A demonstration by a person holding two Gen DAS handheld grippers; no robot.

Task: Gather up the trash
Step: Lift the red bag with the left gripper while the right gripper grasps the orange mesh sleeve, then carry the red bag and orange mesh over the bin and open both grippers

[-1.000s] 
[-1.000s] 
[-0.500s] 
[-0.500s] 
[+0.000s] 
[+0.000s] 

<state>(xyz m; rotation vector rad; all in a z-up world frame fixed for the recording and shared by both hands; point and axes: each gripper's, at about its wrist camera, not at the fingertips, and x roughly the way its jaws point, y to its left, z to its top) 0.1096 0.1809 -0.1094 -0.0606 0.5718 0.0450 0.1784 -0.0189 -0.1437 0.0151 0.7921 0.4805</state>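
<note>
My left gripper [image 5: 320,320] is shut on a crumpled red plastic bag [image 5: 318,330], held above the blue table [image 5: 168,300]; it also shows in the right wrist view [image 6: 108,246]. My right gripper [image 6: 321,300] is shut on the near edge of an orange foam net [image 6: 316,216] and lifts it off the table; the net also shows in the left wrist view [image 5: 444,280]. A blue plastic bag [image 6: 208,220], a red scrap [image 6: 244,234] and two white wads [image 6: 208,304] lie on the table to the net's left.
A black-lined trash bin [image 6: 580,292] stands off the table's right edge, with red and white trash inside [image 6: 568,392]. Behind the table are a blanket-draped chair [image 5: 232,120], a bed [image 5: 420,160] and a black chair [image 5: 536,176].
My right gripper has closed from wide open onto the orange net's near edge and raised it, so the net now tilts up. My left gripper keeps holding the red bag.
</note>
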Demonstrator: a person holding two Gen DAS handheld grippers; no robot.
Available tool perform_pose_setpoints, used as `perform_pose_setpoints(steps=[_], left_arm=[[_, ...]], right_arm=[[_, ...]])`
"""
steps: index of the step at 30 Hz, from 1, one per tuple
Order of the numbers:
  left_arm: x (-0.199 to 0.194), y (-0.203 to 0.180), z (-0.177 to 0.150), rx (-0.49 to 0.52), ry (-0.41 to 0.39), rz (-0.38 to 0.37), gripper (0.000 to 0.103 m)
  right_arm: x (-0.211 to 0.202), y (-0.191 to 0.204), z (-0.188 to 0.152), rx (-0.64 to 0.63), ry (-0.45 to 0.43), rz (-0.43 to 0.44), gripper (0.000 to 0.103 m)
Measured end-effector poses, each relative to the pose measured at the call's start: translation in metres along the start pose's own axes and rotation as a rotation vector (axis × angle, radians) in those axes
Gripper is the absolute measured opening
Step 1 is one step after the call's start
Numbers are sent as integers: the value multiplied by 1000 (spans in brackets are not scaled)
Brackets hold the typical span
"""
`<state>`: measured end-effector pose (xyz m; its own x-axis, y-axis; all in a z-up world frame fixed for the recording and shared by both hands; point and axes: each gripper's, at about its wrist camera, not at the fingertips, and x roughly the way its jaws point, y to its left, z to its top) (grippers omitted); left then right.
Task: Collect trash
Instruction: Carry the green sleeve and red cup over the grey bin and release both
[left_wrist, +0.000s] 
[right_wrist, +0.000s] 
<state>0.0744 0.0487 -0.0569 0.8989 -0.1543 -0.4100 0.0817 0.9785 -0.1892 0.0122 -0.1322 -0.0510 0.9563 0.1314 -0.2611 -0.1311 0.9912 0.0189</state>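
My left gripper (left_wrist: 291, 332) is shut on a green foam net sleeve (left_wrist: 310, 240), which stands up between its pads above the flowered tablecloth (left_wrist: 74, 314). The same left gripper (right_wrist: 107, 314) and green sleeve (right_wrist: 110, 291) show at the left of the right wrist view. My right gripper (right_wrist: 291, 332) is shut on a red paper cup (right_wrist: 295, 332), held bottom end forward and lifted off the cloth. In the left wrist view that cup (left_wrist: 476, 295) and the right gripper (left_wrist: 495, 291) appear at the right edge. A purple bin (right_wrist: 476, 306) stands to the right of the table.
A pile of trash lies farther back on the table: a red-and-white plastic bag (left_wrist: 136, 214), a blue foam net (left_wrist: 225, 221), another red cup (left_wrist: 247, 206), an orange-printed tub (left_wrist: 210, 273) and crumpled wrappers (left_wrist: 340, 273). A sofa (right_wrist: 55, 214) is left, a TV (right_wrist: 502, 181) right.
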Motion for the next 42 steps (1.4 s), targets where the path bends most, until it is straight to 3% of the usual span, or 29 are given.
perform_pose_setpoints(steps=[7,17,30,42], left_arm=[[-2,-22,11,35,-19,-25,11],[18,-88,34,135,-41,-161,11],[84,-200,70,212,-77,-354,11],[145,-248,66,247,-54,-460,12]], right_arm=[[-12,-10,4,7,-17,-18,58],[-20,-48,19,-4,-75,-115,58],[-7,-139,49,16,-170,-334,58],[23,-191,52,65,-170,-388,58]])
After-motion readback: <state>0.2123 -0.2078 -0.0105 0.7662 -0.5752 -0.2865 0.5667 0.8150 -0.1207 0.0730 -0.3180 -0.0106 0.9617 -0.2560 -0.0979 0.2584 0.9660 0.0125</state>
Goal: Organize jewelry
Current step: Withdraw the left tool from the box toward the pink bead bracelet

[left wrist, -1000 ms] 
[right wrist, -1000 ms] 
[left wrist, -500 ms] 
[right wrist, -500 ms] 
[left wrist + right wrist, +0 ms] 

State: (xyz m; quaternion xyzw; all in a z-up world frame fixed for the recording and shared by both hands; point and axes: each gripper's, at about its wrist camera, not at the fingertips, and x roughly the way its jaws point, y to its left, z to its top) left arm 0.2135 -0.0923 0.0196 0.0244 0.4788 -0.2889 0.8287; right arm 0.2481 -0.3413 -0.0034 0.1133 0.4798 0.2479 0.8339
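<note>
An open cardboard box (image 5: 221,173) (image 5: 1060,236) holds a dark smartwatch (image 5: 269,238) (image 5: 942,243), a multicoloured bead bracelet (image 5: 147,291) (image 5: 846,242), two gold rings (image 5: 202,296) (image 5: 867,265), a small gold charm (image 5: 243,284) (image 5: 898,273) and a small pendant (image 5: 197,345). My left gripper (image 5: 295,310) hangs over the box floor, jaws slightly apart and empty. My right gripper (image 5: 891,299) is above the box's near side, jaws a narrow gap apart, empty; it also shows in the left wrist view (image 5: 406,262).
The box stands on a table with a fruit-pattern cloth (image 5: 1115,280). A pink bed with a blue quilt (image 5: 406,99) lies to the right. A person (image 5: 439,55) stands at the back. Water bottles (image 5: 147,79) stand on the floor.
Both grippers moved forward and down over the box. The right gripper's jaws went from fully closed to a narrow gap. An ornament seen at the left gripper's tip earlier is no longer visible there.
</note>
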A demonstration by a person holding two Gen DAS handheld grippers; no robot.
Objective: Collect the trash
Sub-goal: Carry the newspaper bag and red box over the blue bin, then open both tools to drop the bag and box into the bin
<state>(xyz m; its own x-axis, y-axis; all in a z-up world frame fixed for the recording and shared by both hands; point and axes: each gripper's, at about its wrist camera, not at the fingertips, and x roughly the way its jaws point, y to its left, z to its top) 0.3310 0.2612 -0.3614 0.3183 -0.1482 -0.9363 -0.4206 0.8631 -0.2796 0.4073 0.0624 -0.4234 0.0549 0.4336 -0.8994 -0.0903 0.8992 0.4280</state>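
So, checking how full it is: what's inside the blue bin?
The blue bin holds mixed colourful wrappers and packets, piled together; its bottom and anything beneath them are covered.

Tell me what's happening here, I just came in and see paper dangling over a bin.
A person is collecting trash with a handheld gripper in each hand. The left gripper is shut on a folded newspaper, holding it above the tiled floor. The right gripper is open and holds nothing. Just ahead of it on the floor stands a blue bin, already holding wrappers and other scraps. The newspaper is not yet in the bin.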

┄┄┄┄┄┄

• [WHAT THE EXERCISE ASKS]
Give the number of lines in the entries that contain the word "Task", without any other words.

• [WRITTEN ANSWER]
2